New results in stochastic homogenization of variational models

变分模型随机均质化的新结果

• 批准号: 530813503
• 负责人: Dr. Matthias Ruf
• 金额: --
• 依托单位: Institut de Mathématiques
• 依托单位国家: 德国
• 项目类别: Research Grants
• 资助国家: 德国
• 项目状态: 未结题
• 来源: https://gepris.dfg.de/gepris/projekt/530813503?language=en
• 关键词: New; results; stochastic; homogenization; variational

The aim of the project is the stochastic homogenization in the sense of almost sure gamma convergence of selected functionals in the calculus of variations. In doing so, either assumptions in existing results are significantly weakened or we investigate models for which there have been no considerations in the sense of stochastic homogenization so far. The work can be divided into four independent subprojects: 1) Ferromagnetic Ising systems with degenerate stationary interaction coefficients, 2) The ferromagnetic XY model on stochastic lattices, 3) Models with stochastic homogeneity on manifolds, 4) Stochastic homogenization in (static) nonlinear elasticity. In 1), existing results are improved in the sense that the interaction weights between two magnetic particles no longer need to be bounded from above, but only need to satisfy minimal stochastic integrability assumptions. In project 2), vortex-like topological singularities for randomly arranged spin particles are studied. For the given XY-model, no result on gamma-convergence in the context of homogenization (neither periodic nor stationary, ergodic) exists yet. Project 3) is devoted to the definition of a suitable stationarity notion on manifolds, which allows to consider relevant models for polymer networks and their homogenization also on curved surfaces. In the last project 4) we try to prove first partial results for the stochastic homogenization of energies in nonlinear elasticity theory. In particular, we show that the multi-cell formula from standard homogenization theory provides an upper bound for the Gamma-limit. Each of the projects has numerous possibilities for generalization up to very abstract considerations of energy functionals on integral currents or to a full gamma convergence result in nonlinear elasticity.

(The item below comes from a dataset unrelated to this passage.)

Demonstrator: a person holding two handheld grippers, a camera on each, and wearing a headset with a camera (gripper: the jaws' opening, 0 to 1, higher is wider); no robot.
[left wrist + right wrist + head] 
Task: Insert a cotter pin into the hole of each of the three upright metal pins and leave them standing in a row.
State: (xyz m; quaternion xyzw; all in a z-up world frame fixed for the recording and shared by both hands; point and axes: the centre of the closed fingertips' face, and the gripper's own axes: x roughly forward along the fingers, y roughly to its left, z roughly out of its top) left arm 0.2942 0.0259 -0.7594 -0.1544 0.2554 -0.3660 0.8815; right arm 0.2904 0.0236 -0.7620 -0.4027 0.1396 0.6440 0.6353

这个项目的目的是在变分中所选泛函的几乎必然伽玛收敛的意义上的随机齐化。在这样做的时候，要么现有结果中的假设被显著削弱，要么我们研究的模型到目前为止还没有在随机齐化意义上考虑。这项工作可以分为四个独立的子项目：1)具有简并的平稳相互作用系数的铁磁Ising系统，2)随机晶格上的铁磁XY模型，3)流形上的随机齐次模型，4)(静态)非线性弹性的随机齐次化。在1)中，改进了已有的结果，即两个磁性粒子之间的相互作用权重不再需要从上面有界，而只需要满足最小随机可积性假设。在方案2)中，研究了随机排列的自旋粒子的类涡旋拓扑奇性。对于给定的XY模型，在齐化(既不是周期的，也不是平稳的，遍历的)背景下，还没有关于Gamma收敛的结果。项目3)致力于定义流形上适当的平稳性概念，它允许考虑聚合物网络的相关模型及其在曲面上的齐次化。在最后一个方案4)中，我们试图证明非线性弹性理论中能量随机齐化的第一个部分结果。特别地，我们证明了来自标准齐化理论的多胞公式提供了Gamma极限的一个上界。每个项目都有许多可能性，可以推广到关于积分电流的能量泛函的非常抽象的考虑，或者到导致非线性弹性的完全伽马收敛。